As golden anniversaries go, it's a somber occasion. In a forlorn
expanse of desert scarcely an hour's drive northwest of Las Vegas, on Jan.
27, 1951, the Nevada Test Site went into operation by exploding an atomic bomb.
During more than a decade, mushroom clouds often rose toward the
sky. Winds routinely carried radioactive fallout to communities in Utah,
Nevada and northern Arizona. Meanwhile, news media dutifully conveyed U.S.
Atomic Energy Commission announcements to downwind residents: "There is no
danger."
In the region, journalists followed the national media spin and
threw in some extra bravado. "'Baby' A-Blast May Provide Facts on Defense
Against Atomic Attack," said a headline in the Las Vegas Sun on March 13, 1955.
That week brought the unveiling of a taller detonation tower --
500 feet instead of the previous 300-foot height. The Las Vegas
Review-Journal informed readers that the change would make them even more
secure: "Use of taller towers from which atomic devices are detonated at
the Nevada Test Site introduces an added angle of safety to residents
living outside the confines of the Atomic Energy Commission's continental
testing ground, nuclear scientists believe."
Eleven days later, when the "added angle of safety" did not
prevent a hot storm of radioactive particles from blanketing the city, the
Review-Journal reported that the day's events were benign. "Fallout on Las
Vegas and vicinity following this morning's detonation was very low and
without any effects on health," the newspaper explained.

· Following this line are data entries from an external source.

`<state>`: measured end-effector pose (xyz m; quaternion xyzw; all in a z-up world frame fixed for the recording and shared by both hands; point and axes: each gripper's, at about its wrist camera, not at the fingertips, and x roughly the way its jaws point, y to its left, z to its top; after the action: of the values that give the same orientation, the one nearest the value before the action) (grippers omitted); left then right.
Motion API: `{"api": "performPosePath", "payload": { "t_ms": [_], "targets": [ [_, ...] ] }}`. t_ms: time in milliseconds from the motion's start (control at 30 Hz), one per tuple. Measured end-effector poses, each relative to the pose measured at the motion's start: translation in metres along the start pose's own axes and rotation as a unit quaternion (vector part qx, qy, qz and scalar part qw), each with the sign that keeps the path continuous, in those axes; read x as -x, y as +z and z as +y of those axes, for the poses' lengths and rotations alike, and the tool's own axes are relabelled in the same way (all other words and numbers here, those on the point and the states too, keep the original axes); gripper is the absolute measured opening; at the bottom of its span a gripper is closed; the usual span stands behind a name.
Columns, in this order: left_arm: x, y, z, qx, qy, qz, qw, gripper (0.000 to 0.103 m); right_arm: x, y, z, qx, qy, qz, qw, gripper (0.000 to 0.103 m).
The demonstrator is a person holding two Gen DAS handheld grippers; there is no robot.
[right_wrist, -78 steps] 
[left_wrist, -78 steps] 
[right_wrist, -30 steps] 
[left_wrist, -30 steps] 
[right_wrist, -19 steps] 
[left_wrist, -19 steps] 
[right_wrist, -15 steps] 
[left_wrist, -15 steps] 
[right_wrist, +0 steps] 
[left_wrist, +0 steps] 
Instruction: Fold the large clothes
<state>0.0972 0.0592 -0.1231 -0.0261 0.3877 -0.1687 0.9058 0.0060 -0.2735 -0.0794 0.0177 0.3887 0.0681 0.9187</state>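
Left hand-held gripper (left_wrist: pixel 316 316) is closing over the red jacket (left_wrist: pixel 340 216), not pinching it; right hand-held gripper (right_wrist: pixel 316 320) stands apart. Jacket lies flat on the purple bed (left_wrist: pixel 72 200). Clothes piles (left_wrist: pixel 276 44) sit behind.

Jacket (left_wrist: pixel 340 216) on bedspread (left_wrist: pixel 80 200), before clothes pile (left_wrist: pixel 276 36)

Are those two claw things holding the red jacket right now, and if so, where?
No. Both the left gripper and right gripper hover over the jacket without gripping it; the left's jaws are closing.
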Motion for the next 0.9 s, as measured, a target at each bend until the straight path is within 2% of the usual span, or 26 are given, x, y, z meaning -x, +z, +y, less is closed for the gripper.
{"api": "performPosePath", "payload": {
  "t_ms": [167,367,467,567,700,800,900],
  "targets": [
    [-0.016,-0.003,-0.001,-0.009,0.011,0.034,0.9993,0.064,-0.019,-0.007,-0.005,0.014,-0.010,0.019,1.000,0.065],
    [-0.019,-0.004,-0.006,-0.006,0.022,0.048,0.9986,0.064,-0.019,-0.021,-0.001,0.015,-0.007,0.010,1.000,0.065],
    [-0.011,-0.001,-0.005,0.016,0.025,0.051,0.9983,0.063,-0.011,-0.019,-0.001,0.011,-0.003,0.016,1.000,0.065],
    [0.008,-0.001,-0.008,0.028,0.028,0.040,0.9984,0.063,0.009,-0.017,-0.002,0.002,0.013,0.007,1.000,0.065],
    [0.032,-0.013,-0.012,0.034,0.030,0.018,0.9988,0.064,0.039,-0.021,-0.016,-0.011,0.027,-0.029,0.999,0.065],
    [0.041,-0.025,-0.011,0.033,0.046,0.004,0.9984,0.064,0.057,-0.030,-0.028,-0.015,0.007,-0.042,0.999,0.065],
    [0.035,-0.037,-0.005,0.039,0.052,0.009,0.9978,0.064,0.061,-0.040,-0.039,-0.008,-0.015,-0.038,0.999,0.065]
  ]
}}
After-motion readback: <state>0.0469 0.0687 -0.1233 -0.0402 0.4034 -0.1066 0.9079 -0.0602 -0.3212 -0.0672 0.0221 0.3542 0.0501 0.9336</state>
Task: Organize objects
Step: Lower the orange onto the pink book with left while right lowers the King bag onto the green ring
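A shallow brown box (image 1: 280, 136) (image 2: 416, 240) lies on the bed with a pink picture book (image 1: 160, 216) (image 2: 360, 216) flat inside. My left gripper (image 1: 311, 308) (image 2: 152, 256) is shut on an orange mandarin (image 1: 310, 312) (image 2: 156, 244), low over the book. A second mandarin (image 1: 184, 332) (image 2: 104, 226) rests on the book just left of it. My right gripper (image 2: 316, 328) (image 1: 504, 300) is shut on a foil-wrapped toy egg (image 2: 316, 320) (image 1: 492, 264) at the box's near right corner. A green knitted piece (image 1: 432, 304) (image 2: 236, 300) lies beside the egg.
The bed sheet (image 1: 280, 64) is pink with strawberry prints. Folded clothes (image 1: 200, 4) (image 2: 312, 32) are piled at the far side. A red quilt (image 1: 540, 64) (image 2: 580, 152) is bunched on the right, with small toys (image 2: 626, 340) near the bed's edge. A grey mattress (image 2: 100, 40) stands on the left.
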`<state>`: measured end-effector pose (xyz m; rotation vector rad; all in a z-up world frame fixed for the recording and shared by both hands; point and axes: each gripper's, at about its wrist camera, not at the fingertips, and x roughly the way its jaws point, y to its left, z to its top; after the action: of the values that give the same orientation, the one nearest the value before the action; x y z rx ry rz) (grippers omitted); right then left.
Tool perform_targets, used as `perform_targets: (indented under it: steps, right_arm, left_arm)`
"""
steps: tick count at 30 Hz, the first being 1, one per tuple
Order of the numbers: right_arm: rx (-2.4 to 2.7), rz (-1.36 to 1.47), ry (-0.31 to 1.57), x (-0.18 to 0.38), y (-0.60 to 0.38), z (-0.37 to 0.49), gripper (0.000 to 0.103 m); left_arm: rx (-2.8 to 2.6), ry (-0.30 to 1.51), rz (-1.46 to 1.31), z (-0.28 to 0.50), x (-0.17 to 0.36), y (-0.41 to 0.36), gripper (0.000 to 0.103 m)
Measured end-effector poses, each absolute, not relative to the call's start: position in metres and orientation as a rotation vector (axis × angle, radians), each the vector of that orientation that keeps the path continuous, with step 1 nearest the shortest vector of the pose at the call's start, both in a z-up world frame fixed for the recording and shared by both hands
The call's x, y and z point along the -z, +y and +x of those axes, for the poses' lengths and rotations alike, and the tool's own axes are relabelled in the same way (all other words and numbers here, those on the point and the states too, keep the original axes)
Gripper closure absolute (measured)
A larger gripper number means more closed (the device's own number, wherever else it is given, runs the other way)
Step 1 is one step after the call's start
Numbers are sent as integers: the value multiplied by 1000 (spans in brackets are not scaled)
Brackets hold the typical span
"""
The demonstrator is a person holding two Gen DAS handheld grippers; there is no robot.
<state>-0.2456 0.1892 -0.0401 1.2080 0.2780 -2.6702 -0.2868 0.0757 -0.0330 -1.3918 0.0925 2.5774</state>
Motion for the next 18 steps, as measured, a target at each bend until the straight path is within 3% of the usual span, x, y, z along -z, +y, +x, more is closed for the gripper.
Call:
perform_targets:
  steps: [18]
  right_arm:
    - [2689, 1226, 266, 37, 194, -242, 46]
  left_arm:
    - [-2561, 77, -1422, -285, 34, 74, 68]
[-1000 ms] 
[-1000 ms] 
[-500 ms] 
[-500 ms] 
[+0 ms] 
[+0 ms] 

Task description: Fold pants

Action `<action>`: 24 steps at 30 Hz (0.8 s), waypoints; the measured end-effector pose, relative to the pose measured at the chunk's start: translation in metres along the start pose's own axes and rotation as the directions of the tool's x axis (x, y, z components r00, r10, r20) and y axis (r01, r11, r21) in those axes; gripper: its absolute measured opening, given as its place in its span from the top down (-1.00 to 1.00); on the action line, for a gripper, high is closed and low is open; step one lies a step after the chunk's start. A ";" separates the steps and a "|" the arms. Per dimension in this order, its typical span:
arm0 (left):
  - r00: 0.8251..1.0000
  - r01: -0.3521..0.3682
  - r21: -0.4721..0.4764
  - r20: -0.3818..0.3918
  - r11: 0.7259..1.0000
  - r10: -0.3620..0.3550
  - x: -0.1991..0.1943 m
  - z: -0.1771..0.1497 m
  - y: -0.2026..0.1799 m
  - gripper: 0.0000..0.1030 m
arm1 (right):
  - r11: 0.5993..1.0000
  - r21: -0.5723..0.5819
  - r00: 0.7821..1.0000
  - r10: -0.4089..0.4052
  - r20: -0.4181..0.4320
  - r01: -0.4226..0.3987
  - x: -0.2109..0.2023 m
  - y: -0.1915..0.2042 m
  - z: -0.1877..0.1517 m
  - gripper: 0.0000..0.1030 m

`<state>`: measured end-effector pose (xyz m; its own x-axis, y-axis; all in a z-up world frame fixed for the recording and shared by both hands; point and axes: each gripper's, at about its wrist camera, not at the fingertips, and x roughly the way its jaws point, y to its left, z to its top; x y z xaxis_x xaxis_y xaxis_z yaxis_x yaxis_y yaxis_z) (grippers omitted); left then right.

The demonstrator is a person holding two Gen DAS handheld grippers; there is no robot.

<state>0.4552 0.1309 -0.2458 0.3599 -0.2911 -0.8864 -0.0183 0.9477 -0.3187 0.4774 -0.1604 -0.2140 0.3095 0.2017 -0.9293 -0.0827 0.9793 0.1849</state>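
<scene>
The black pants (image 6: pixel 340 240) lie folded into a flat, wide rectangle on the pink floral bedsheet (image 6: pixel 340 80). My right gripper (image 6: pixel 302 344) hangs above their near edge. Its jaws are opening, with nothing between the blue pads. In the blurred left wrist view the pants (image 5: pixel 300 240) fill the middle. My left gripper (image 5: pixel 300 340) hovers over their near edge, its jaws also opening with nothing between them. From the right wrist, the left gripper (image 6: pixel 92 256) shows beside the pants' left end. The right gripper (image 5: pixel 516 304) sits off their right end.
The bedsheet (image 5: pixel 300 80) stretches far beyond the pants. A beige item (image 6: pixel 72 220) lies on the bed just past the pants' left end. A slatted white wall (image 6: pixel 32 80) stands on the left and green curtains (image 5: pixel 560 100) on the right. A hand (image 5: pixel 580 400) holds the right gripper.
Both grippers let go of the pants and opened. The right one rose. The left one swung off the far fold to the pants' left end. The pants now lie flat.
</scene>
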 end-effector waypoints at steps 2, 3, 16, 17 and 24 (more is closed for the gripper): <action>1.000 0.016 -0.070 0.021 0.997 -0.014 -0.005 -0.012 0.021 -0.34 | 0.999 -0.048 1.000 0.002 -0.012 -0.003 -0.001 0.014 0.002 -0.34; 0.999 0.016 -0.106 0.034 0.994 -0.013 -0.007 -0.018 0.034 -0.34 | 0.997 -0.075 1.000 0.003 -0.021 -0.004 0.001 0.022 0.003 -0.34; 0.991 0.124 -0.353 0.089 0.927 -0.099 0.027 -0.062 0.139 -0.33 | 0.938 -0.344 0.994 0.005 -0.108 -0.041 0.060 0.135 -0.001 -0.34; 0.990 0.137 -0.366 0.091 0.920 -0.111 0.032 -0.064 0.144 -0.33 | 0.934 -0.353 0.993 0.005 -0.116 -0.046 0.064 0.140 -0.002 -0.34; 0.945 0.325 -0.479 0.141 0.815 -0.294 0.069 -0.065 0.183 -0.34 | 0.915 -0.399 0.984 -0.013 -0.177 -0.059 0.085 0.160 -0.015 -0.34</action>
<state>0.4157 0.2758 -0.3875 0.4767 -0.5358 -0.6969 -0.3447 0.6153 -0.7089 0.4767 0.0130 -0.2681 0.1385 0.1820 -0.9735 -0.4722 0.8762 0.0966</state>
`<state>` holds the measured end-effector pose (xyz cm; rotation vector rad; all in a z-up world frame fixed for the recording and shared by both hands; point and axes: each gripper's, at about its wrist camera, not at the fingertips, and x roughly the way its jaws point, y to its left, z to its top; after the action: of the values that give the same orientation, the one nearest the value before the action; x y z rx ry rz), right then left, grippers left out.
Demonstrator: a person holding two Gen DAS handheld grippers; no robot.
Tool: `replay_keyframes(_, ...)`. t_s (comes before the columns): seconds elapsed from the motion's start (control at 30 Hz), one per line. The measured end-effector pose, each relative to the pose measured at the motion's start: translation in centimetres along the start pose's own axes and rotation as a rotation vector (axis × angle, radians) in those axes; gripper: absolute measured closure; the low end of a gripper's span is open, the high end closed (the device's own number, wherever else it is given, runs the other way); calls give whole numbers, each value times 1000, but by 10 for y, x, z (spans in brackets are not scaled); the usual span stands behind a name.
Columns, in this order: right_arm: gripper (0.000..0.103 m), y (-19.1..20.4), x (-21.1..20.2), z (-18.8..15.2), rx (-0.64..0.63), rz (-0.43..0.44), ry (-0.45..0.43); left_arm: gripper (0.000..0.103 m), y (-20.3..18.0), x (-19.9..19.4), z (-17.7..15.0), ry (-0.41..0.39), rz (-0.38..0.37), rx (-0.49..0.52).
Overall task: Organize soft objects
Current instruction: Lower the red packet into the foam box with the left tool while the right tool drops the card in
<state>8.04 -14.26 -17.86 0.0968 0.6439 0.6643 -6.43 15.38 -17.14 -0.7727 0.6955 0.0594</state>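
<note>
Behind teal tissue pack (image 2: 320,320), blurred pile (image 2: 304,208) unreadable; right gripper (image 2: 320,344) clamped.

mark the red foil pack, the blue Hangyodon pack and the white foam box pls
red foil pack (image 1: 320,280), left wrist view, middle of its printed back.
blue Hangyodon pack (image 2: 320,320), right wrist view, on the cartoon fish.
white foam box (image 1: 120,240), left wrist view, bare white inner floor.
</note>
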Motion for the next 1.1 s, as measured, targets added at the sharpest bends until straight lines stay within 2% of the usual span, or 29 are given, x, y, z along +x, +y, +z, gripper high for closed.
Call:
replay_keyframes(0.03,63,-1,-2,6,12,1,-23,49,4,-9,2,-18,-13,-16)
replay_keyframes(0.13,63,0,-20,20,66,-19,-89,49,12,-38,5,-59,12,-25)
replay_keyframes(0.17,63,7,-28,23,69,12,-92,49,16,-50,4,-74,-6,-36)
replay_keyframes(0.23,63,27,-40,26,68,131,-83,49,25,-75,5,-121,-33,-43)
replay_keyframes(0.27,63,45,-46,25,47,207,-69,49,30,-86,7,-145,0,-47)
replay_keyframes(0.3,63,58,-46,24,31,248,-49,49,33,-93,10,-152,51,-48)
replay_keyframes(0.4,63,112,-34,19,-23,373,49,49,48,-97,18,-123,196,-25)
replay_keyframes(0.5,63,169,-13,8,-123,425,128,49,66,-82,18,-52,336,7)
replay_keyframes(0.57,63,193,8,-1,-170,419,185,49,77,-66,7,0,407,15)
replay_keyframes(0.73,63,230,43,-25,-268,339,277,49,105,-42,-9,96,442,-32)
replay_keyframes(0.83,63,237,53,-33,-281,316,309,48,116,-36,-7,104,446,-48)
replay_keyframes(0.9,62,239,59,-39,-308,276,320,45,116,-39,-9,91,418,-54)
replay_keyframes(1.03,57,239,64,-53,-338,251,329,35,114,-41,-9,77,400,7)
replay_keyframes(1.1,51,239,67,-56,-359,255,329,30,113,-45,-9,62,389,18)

Pundits of the day were eagerly patrolling ideological frontiers
for the benefit of all Americans. The Los Angeles Examiner published a
column by International News Service writer Jack Lotto under the headline
"On Your Guard: Reds Launch 'Scare Drive' Against U.S. Atomic Tests." The
article warned: "A big Communist 'fear' campaign to force Washington to
stop all American atomic hydrogen bomb tests erupted this past week."
It was a popular theme among prominent commentators like
syndicated columnist David Lawrence, whose wisdom appeared in the
Washington Post and other leading newspapers. "The truth is," he wrote in
spring 1955, "there isn't the slightest proof of any kind that the
'fallout' as a result of tests in Nevada has ever affected any human being
anywhere outside the testing ground itself."
By then, children and others living in downwind areas were
beginning to develop leukemia. As time passed, people in affected areas
suffered extraordinarily high rates of cancer and thyroid ills. Functioning
in tandem, the news media and the federal government continued to deny that
nuclear testing was a health hazard.
In August 1980, nearly three decades after the Nevada site opened
for nuclear business, the U.S. House of Representatives Subcommittee on
Oversight and Investigations concluded: "All evidence suggesting that
radiation was having harmful effects, be it on the sheep or the people, was
not only disregarded but actually suppressed."
That assessment was no surprise to thousands of downwind residents
like Jay Truman, who grew up in southwestern Utah under the shadow of the
test site. After watching many friends die, he had no interest in
pretending that the U.S. government did not kill his schoolmates.
When I met Truman in 1980, he was already an expert on nuclear
testing. Today, as director of the Downwinders organization
(www.downwinders.org), he's still fighting the good fight.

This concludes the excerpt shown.